# Smoothing

This notebook shows how to use `dysh` to smooth a spectrum.   For the example below we will use data from the Position-Switch example. The following dysh commands are the simplest to get and smooth a spectrum (leaving out all the function arguments):

      sdf = GBTFITSLoad()
      sb = sdf.getps()
      ta = sb.timeaverage()
      tb = ta.smooth()
      tb.plot()

or if you wish to make use of the Python object chaining:

       GBTFITSLoad().getps().timeaverage().smooth().plot()

You can find a copy of this tutorial as a Jupyter notebook [here](https://github.com/GreenBankObservatory/dysh/blob/main/notebooks/examples/smoothing.ipynb) or download it by right clicking  <a href="https://raw.githubusercontent.com/GreenBankObservatory/dysh/refs/heads/main/notebooks/examples/smoothing.ipynb" download>here</a> and selecting "Save Link As".

## Loading Modules
We start by loading the modules we will use for the data reduction. 

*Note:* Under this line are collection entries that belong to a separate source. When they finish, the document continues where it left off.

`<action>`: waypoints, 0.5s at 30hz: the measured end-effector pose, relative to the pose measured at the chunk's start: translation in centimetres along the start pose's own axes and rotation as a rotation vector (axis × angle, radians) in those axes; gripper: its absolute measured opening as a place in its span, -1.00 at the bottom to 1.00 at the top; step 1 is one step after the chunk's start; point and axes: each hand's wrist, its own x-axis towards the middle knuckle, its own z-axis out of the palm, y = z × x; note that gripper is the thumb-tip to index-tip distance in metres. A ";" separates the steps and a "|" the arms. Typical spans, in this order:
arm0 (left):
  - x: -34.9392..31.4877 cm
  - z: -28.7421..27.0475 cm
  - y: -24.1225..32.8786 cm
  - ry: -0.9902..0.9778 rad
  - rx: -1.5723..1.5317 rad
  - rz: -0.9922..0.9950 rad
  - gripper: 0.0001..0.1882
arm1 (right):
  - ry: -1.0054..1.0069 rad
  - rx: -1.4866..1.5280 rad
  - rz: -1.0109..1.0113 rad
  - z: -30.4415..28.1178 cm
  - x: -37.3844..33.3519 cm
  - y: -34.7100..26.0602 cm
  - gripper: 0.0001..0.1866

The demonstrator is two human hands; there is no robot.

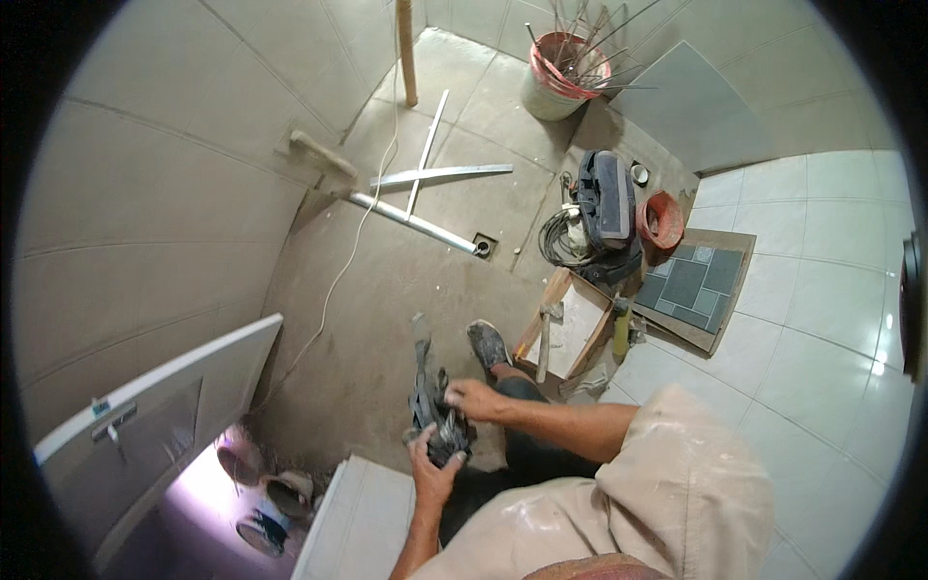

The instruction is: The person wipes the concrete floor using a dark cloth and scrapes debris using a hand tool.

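Already both hands grip the dark glove (435, 411), long axis 12 to 6 o'clock: left hand (432, 474) clasping its lower end, right hand (471, 397) pinching at 2 o'clock.

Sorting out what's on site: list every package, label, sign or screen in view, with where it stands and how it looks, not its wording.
No signs or screens show.
Yellow bottle: upright by the wooden tray, slim, dark cap; any label is too small to tell.
Bucket: far corner, round, pale with a red rim, holding thin rods.
Red tub: beside the dark tool bag, small and round.
Both hands, left and right, hold a dark, dusty, unlabelled bundle.
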 end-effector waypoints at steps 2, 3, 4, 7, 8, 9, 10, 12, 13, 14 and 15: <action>-0.7 -0.8 2.0 0.079 -0.009 0.005 -0.41 | -0.013 -0.121 -0.028 -2.1 -0.8 -2.9 -0.74; -1.2 -0.9 2.2 0.130 -0.007 0.012 -0.48 | 0.169 0.122 0.125 -2.2 -2.1 -5.3 -0.72; -1.2 -0.6 3.2 0.156 -0.024 0.018 -0.51 | 0.197 0.296 0.107 -3.9 -1.5 -4.5 -0.74; -1.8 -1.6 4.1 0.253 -0.086 -0.031 -0.59 | 0.216 0.861 0.218 -5.9 -1.0 -9.0 -0.76; -1.9 -1.9 3.8 0.276 -0.141 -0.080 -0.60 | 0.254 0.650 0.217 -6.6 -0.5 -8.4 -0.71; -2.1 -2.3 3.5 0.289 -0.195 -0.129 -0.61 | 0.296 0.445 0.216 -7.0 -0.1 -7.8 -0.65; -2.6 -3.0 3.8 0.370 -0.227 -0.099 -0.67 | 0.192 0.411 0.284 -6.4 -0.9 -9.5 -0.61; -3.8 -5.1 3.7 0.395 -0.320 -0.198 -0.70 | 0.004 0.345 0.415 -5.9 -3.8 -15.3 -0.51; -3.8 -5.5 3.6 0.375 -0.370 -0.245 -0.71 | -0.114 0.228 0.357 -6.2 -4.0 -15.3 -0.49; -3.5 -5.8 2.9 0.412 -0.497 -0.238 -0.77 | -0.228 0.114 0.298 -6.5 -4.0 -15.2 -0.47; -3.7 -6.2 2.5 0.424 -0.524 -0.234 -0.78 | -0.331 0.001 0.243 -6.7 -4.5 -14.9 -0.45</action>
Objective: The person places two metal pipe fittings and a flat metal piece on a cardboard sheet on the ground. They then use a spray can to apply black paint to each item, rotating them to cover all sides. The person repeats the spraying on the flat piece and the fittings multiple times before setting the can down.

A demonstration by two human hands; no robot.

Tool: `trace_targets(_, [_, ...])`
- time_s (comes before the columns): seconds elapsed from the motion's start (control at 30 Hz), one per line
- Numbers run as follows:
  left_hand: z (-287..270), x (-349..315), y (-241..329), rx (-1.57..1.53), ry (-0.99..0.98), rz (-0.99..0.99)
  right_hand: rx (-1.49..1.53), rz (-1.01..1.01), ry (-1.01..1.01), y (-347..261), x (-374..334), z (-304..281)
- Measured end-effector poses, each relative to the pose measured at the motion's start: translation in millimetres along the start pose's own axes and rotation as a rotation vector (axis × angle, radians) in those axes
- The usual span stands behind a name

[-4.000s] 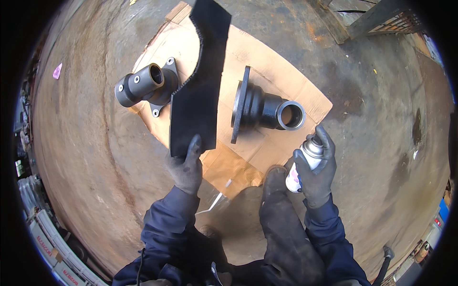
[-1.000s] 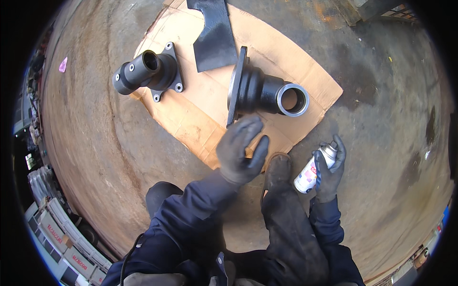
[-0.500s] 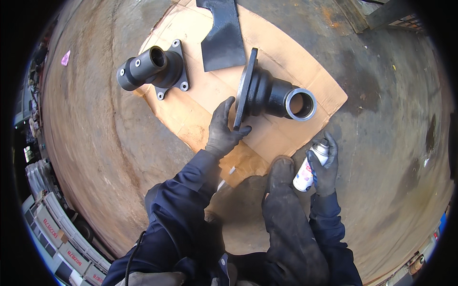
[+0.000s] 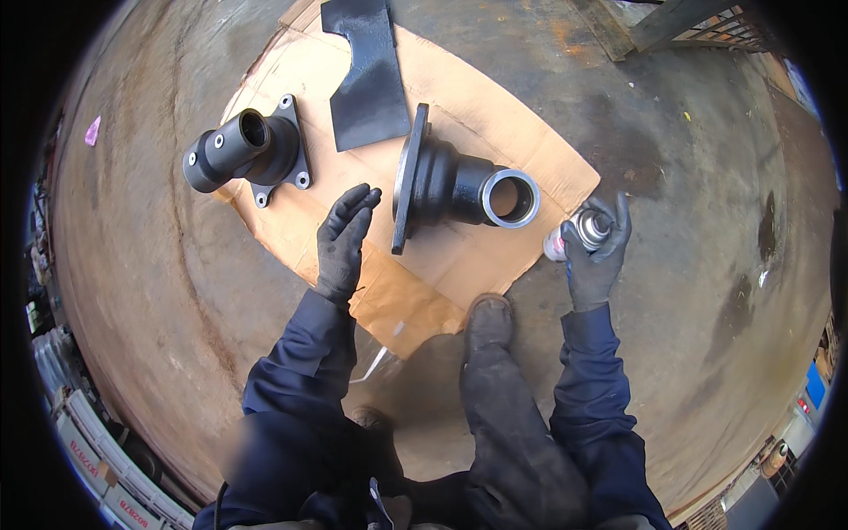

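Note:
My right hand (image 4: 595,278), in a dark glove, grips a spray can (image 4: 592,227) with a silvery top, tilted beyond the cardboard's right corner; one finger sticks up off it. Just left of a black flanged pipe fitting (image 4: 452,184), my gloved left hand (image 4: 343,247) is raised with its fingers stretched out and nothing in it. That fitting stands on its flange edge, its bare metal ring facing toward me. Farther left is a second black fitting (image 4: 279,152) with a bolt-hole flange and a side tube. A black cut-out plate (image 4: 369,102) lies flat behind them.
A cardboard sheet (image 4: 521,132) under the parts covers the middle of the concrete floor (image 4: 707,203). My boot (image 4: 488,327) is by its near edge. A metal frame (image 4: 680,22) stands far right; boxes (image 4: 97,468) line the lower left.
My left hand has come away from the flange, its fingers straightening. My right hand has moved forward with the spray can, tipping the can's top toward me. The view has shifted.

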State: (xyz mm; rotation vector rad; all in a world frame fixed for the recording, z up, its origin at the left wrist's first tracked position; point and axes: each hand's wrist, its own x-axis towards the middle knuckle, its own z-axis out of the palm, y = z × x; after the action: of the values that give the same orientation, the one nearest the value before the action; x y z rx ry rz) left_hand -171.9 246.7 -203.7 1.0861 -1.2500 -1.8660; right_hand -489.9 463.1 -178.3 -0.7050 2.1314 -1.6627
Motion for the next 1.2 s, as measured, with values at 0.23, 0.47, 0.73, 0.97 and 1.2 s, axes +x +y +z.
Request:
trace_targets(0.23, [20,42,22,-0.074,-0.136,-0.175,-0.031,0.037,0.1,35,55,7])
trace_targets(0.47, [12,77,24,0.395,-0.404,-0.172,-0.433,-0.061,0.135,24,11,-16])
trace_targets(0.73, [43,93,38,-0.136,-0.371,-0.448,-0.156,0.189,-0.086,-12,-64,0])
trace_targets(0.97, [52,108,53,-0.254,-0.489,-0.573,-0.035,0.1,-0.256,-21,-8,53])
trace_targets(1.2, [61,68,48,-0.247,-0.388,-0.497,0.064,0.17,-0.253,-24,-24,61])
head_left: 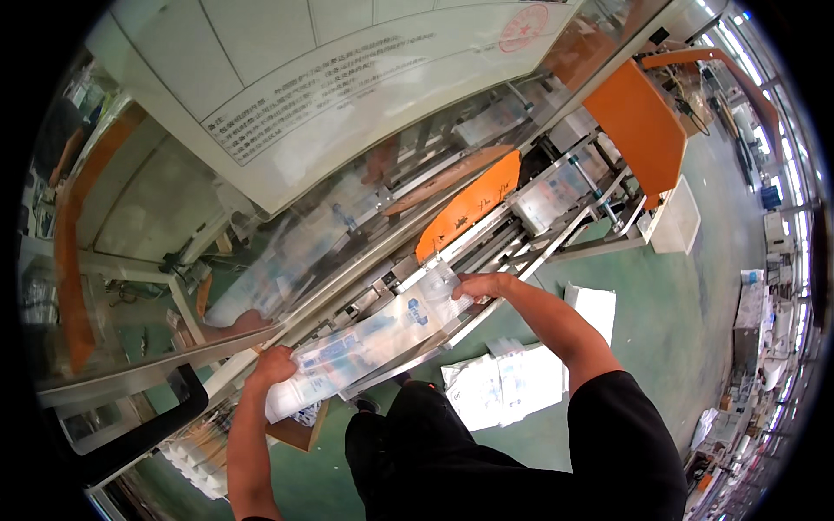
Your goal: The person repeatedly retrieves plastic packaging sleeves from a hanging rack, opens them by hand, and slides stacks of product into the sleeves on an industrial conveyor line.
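A long white plastic-wrapped package point(369, 339) with blue print lies slantwise in front of me, over the rails of a machine's conveyor point(495, 252). My left hand point(276, 365) is closed on its near left end, the fingers partly hidden. At the far right end, my right hand point(482, 286) has its fingers bent round the loose clear film. Farther along the same conveyor sits another printed package point(552, 200). An orange plate point(471, 207) with handwriting stands beside the track, just beyond the package.
A clear guard panel point(304, 234) mirrors the scene behind the track. Above it hangs a printed sheet point(347, 78). Flat white packs point(504, 386) lie on the green floor to my right, and a cardboard box point(300, 431) sits low by my left arm. An orange guard point(638, 130) juts out at right.
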`<action>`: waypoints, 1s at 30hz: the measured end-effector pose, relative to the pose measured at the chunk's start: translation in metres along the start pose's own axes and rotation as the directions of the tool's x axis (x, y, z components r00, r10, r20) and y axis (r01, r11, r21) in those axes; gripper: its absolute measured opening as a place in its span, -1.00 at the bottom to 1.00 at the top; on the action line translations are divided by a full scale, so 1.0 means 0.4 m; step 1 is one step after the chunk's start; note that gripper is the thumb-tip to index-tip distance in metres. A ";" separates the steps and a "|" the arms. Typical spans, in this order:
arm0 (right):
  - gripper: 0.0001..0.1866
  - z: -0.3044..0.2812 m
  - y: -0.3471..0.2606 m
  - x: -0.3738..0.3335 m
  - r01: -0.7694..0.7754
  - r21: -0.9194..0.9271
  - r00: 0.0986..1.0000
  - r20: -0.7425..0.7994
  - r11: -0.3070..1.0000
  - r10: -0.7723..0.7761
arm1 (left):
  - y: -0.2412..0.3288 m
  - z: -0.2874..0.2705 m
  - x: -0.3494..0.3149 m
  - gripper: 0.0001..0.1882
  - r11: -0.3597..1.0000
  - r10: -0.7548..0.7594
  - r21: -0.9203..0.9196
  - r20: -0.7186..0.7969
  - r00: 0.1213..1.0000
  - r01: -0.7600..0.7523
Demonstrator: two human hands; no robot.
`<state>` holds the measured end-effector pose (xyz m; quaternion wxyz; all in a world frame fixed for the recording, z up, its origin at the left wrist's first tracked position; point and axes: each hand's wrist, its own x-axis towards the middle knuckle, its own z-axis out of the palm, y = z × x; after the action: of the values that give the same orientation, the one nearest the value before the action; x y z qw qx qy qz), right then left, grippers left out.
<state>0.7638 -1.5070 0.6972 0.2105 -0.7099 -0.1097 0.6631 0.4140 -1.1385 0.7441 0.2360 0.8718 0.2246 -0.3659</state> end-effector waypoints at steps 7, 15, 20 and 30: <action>-0.25 -0.007 -0.015 -0.018 -0.021 -0.090 0.998 0.053 0.996 0.026 | 0.023 -0.015 -0.007 -0.67 0.998 -0.014 -0.068 -0.012 1.000 0.013; -0.32 -0.011 -0.025 -0.021 -0.051 0.105 0.992 0.119 0.993 0.038 | 0.007 -0.005 -0.002 -0.68 1.000 0.004 -0.028 -0.023 1.000 -0.004; -0.45 0.011 -0.063 -0.072 -0.027 -0.017 0.984 -0.179 0.999 0.024 | 0.010 -0.006 -0.008 -0.68 0.999 -0.005 -0.035 -0.030 1.000 0.004; -0.77 0.003 -0.008 0.004 0.096 -0.536 0.903 -0.307 0.839 -0.299 | 0.017 -0.002 -0.006 -0.66 1.000 0.006 -0.021 -0.007 1.000 -0.006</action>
<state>0.7630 -1.5032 0.6973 0.1014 -0.8387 -0.3120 0.4348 0.4167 -1.1441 0.7482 0.2455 0.8711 0.2268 -0.3597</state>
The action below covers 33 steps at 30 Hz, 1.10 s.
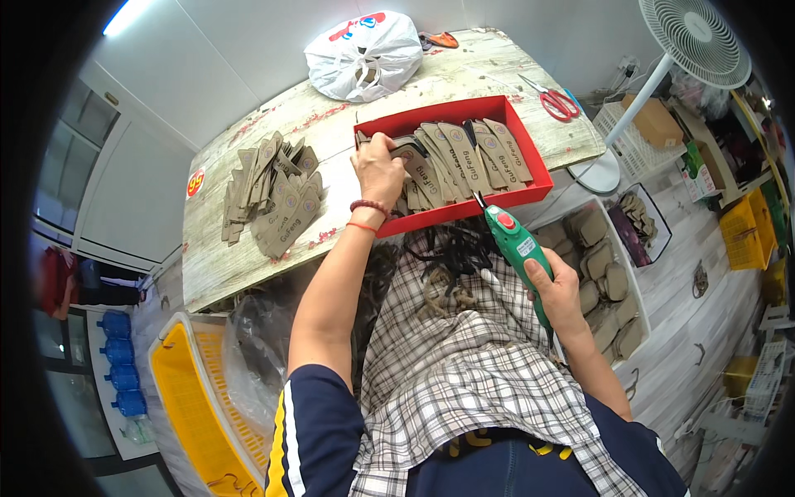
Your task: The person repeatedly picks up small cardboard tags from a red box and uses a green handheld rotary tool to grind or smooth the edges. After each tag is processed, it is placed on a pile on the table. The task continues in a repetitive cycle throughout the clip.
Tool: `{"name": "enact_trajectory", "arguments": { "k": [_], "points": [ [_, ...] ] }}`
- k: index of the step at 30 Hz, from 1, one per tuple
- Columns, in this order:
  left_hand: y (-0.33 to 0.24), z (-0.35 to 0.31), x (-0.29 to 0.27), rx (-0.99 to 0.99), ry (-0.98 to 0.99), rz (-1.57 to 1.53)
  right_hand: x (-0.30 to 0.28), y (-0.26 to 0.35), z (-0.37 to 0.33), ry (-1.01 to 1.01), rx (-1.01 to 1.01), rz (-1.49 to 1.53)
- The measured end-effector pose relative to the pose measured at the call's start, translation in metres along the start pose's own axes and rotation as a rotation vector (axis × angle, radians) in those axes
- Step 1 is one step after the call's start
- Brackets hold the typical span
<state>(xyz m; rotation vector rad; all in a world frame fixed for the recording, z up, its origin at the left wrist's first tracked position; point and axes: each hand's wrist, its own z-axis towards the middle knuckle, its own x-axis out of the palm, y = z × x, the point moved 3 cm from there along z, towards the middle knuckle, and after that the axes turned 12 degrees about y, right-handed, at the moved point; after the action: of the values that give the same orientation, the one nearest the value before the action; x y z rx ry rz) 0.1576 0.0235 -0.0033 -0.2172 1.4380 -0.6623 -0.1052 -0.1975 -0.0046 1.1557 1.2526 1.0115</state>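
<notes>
An open red box holds a row of tan, tongue-shaped fabric pieces with dark print and dark edging. Over the box's left end, my left hand has its fingers closed on one tan fabric piece; the fingertips are partly hidden. My right hand is wrapped round a green handheld electric tool with a red button. The tool's thin dark tip is at the box's near edge. Left of the box, a loose heap of similar tan pieces lies on the worn wooden table.
At the back stands a tied white plastic bag. Red-handled scissors lie at the table's right edge, near a white fan. A bin of tan pads is below right; a yellow basket is below left.
</notes>
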Motion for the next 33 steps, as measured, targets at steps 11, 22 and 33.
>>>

For display purposes, we use the static (non-interactive) `matplotlib` backend in this tutorial. However, you can tell `matplotlib` to use the `ipympl` backend to enable interactive plots. This is only needed if working on `jupyter` lab or notebook.

In [None]:
# Set interactive plots in jupyter.
#%matplotlib ipympl

# These modules are required for working with the data.
from dysh.fits.gbtfitsload import GBTFITSLoad

# These modules are only used to download the data.
from pathlib import Path
from dysh.util.download import from_url

## Data Retrieval

Download the example SDFITS data, if necessary.

In [None]:
url = "http://www.gb.nrao.edu/dysh/example_data/positionswitch/data/AGBT05B_047_01/AGBT05B_047_01.raw.acs/AGBT05B_047_01.raw.acs.fits"
savepath = Path.cwd() / "data"
savepath.mkdir(exist_ok=True) # Create the data directory if it does not exist.
filename = from_url(url, savepath)

## Data Loading

Next, we use `GBTFITSLoad` to load the data, and then its `summary` method to inspect its contents.

In [None]:
sdfits = GBTFITSLoad(filename)

In [None]:
sdfits.summary()

## Data Reduction

### Calibration and Time Averaging

This test data has 8 scans making up 4 pairs of OnOff observations. We will calibrate all of the OnOff scan pairs, time average them and then compare the results with and without smoothing. To calibrate all of the scans, we can omit the scan keyword when using the `sdfits.getps` method.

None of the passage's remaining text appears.